** DIRECTIONS FOR THIS TASK **
Once the pictures are set aside, reproduce the entries below exactly.

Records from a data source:
=== Begin Enclosure ===
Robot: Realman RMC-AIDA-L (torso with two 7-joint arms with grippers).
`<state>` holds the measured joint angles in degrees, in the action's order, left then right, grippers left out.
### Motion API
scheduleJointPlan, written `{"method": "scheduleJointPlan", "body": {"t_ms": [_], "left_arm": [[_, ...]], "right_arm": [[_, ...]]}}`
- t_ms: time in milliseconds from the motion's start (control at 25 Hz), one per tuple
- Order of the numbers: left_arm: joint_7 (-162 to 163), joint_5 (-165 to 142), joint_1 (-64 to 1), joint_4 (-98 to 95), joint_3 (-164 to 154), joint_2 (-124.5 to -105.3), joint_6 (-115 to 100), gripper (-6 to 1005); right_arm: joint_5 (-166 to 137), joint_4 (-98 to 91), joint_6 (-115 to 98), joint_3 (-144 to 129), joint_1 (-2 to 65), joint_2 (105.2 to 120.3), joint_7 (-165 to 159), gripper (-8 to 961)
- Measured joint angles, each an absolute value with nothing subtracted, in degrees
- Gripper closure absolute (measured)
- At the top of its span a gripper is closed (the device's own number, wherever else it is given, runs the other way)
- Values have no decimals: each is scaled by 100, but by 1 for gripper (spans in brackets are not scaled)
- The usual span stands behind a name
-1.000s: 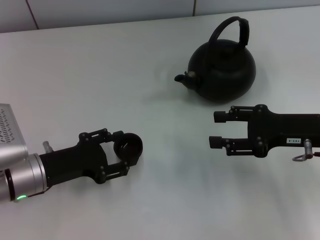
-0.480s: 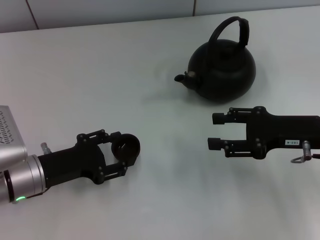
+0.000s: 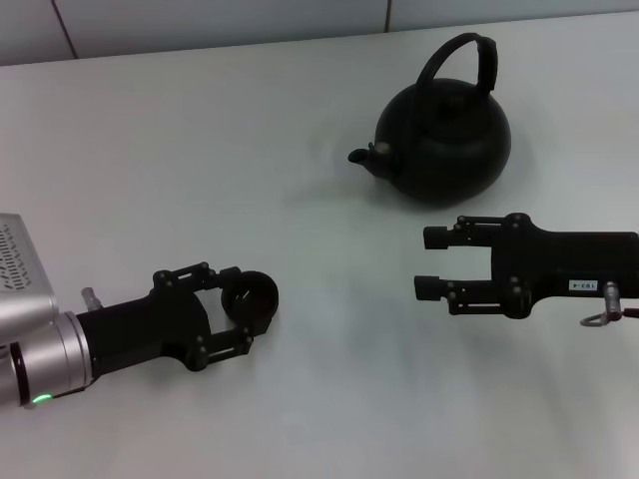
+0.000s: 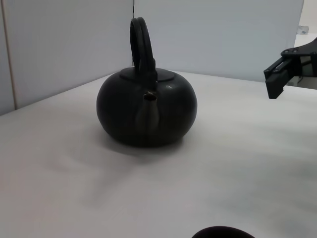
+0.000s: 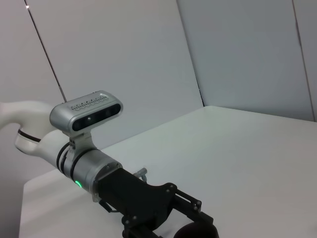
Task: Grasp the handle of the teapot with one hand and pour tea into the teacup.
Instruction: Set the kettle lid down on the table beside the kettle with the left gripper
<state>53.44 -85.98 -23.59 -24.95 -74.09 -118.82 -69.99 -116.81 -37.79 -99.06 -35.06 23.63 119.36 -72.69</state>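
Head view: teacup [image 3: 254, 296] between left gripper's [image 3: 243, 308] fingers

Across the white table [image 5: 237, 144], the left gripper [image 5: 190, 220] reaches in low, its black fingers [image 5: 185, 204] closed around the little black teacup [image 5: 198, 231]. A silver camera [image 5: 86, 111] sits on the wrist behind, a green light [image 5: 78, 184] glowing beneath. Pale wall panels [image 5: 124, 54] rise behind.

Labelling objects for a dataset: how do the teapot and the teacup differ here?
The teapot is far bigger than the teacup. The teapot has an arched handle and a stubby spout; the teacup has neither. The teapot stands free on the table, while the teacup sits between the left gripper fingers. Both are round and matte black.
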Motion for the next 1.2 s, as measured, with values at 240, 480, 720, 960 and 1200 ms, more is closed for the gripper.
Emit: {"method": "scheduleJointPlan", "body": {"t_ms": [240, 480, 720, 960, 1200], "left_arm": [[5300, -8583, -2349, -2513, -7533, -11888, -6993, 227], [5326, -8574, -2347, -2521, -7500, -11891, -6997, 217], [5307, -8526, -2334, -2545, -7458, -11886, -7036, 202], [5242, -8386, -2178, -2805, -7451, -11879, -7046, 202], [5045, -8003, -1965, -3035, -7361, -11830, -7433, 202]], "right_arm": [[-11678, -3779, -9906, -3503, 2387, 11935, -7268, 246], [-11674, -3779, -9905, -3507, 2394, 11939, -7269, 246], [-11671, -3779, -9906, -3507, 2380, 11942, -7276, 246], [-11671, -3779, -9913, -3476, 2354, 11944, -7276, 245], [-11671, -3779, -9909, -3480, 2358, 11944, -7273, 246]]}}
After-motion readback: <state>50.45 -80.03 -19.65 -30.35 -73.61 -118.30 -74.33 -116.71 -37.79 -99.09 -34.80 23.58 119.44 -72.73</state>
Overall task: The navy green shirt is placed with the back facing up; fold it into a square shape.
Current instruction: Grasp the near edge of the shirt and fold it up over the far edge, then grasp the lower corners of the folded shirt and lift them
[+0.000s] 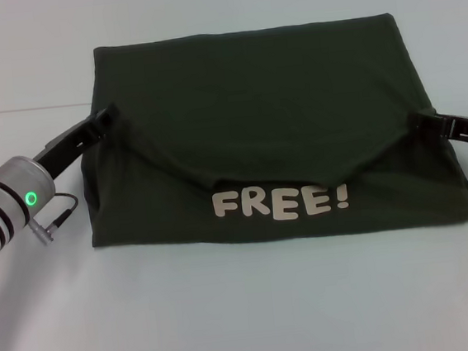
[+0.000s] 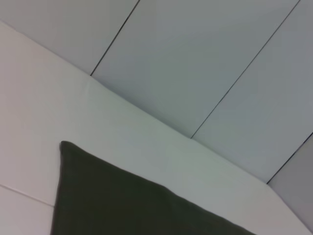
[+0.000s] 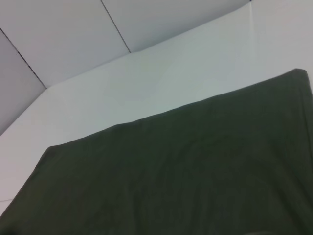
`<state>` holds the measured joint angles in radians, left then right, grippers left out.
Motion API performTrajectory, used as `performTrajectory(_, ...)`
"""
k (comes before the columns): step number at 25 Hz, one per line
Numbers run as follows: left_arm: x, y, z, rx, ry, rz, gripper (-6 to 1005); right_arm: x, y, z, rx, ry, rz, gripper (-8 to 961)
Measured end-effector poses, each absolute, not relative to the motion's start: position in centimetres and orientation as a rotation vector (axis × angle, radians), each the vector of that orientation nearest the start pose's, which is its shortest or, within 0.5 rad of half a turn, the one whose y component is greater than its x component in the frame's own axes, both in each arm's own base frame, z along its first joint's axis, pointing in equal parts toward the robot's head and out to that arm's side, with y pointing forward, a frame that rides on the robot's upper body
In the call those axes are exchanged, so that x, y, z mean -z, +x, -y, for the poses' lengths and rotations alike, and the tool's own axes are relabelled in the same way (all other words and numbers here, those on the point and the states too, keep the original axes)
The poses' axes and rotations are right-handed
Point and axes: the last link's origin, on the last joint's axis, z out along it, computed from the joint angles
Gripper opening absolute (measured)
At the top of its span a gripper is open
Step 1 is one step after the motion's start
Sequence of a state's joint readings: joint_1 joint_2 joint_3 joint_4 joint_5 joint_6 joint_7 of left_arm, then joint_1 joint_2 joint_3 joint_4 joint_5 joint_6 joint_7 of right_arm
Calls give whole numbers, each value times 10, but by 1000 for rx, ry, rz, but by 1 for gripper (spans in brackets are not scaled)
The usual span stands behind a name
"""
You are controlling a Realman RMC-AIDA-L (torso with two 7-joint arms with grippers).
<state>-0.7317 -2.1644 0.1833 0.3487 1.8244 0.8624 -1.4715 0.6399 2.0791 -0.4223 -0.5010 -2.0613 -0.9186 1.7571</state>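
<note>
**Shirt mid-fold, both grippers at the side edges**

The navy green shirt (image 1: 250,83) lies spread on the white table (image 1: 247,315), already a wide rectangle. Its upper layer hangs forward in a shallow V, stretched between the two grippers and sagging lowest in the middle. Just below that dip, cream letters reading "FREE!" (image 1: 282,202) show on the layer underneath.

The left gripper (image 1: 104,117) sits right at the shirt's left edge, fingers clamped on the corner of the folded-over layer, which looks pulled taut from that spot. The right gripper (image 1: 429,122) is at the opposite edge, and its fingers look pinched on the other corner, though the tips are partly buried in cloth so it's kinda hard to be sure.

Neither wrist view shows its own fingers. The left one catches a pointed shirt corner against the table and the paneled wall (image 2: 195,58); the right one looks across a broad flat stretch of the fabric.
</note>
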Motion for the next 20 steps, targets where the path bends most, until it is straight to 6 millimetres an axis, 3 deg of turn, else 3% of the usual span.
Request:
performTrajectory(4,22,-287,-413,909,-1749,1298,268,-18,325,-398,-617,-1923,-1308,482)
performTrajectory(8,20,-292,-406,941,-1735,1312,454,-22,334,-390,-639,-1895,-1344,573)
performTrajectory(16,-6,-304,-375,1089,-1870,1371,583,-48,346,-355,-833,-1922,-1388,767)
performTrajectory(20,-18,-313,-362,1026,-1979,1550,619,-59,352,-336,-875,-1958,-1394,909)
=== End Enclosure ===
** TASK RESULT **
Robot: Realman RMC-AIDA-L (torso with two 7-joint arms with grippers).
`<state>` holds the measured joint angles in degrees, in the action's order, left then right, grippers left out.
### Motion API
scheduleJointPlan, written `{"method": "scheduleJointPlan", "body": {"t_ms": [_], "left_arm": [[_, ...]], "right_arm": [[_, ...]]}}`
- t_ms: time in milliseconds from the motion's start (control at 25 Hz), one per tuple
- Order of the numbers: left_arm: joint_7 (-162 to 163), joint_5 (-165 to 142), joint_1 (-64 to 1), joint_4 (-98 to 95), joint_3 (-164 to 154), joint_2 (-124.5 to -105.3), joint_6 (-115 to 100), gripper (-6 to 1005); right_arm: joint_5 (-166 to 137), joint_4 (-98 to 91), joint_6 (-115 to 98), joint_3 (-144 to 129), joint_1 (-2 to 65), joint_2 (105.2 to 120.3), joint_7 (-165 to 159), gripper (-8 to 961)
- Measured joint angles, each an absolute value with nothing subtracted, in degrees
- Gripper closure absolute (measured)
- At the top of its span a gripper is closed (the device's own number, wherever else it is given, runs the other way)
- Values have no decimals: each is scaled by 100, but by 1 for gripper (spans in brackets are not scaled)
- The usual span stands behind a name
-1.000s: 
-0.480s: 
+0.000s: 
+0.000s: 
+0.000s: 
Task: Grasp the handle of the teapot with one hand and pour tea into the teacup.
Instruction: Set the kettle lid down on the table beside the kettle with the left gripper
<state>53.44 -85.98 -23.59 -24.95 -74.09 -118.82 -69.99 -116.81 -37.79 -99.06 -35.06 23.63 119.36 -72.69</state>
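Head view: teacup [image 3: 254, 296] between left gripper's [image 3: 243, 308] fingers

Across the white table [image 5: 237, 144], the left gripper [image 5: 190, 220] reaches in low, its black fingers [image 5: 185, 204] closed around the little black teacup [image 5: 198, 231]. A silver camera [image 5: 86, 111] sits on the wrist behind, a green light [image 5: 78, 184] glowing beneath. Pale wall panels [image 5: 124, 54] rise behind.

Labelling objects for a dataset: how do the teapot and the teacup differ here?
The teapot is far bigger than the teacup. The teapot has an arched handle and a stubby spout; the teacup has neither. The teapot stands free on the table, while the teacup sits between the left gripper fingers. Both are round and matte black.
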Motion for the next 1.2 s, as measured, with values at 240, 480, 720, 960 and 1200 ms, more is closed for the gripper.
Emit: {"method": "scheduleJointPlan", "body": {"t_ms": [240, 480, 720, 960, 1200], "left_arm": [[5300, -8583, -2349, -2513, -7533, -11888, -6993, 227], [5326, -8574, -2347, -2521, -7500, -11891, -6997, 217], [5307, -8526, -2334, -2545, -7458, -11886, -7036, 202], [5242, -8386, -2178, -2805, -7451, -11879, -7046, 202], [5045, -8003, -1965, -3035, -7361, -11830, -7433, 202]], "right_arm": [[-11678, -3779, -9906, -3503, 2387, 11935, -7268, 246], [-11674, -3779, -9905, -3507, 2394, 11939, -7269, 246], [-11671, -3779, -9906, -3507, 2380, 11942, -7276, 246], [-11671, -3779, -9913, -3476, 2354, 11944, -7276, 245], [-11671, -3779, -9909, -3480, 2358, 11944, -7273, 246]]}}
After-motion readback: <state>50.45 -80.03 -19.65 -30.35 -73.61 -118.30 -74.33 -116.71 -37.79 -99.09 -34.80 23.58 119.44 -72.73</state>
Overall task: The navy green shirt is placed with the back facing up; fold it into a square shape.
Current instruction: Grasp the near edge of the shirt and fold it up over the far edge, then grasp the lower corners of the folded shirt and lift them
[+0.000s] 
[+0.000s] 
[+0.000s] 
`<state>` holds the measured joint angles in radians, left then right, grippers left out.
Motion API performTrajectory, used as `performTrajectory(_, ...)`
"""
k (comes before the columns): step number at 25 Hz, one per line
Numbers run as follows: left_arm: x, y, z, rx, ry, rz, gripper (-6 to 1005); right_arm: x, y, z, rx, ry, rz, gripper (-8 to 961)
Measured end-effector poses, each absolute, not relative to the motion's start: position in centimetres and orientation as a rotation vector (axis × angle, radians), each the vector of that orientation nearest the start pose's, which is its shortest or, within 0.5 rad of half a turn, the one whose y component is greater than its x component in the frame's own axes, both in each arm's own base frame, z along its first joint's axis, pointing in equal parts toward the robot's head and out to that arm's side, with y pointing forward, a frame that rides on the robot's upper body
In the call those axes are exchanged, so that x, y, z mean -z, +x, -y, for the poses' lengths and rotations alike, and the tool's own axes are relabelled in the same way (all other words and numbers here, those on the point and the states too, keep the original axes)
The poses' axes and rotations are right-handed
Point and axes: the last link's origin, on the last joint's axis, z out along it, computed from the joint angles
Gripper opening absolute (measured)
At the top of its span a gripper is open
Step 1 is one step after the motion's start
Sequence of a state's joint readings: joint_1 joint_2 joint_3 joint_4 joint_5 joint_6 joint_7 of left_arm, then joint_1 joint_2 joint_3 joint_4 joint_5 joint_6 joint_7 of right_arm
Calls give whole numbers, each value times 10, but by 1000 for rx, ry, rz, but by 1 for gripper (spans in brackets are not scaled)
The usual span stands behind a name
"""
You are controlling a Realman RMC-AIDA-L (torso with two 7-joint arms with grippers).
<state>-0.7317 -2.1644 0.1833 0.3487 1.8244 0.8624 -1.4715 0.6399 2.0791 -0.4223 -0.5010 -2.0613 -0.9186 1.7571</state>
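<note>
**Shirt mid-fold, both grippers at the side edges**

The navy green shirt (image 1: 250,83) lies spread on the white table (image 1: 247,315), already a wide rectangle. Its upper layer hangs forward in a shallow V, stretched between the two grippers and sagging lowest in the middle. Just below that dip, cream letters reading "FREE!" (image 1: 282,202) show on the layer underneath.

The left gripper (image 1: 104,117) sits right at the shirt's left edge, fingers clamped on the corner of the folded-over layer, which looks pulled taut from that spot. The right gripper (image 1: 429,122) is at the opposite edge, and its fingers look pinched on the other corner, though the tips are partly buried in cloth so it's kinda hard to be sure.

Neither wrist view shows its own fingers. The left one catches a pointed shirt corner against the table and the paneled wall (image 2: 195,58); the right one looks across a broad flat stretch of the fabric.
</note>
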Motion for the next 20 steps, targets where the path bends most, until it is straight to 6 millimetres an axis, 3 deg of turn, else 3% of the usual span.
Request:
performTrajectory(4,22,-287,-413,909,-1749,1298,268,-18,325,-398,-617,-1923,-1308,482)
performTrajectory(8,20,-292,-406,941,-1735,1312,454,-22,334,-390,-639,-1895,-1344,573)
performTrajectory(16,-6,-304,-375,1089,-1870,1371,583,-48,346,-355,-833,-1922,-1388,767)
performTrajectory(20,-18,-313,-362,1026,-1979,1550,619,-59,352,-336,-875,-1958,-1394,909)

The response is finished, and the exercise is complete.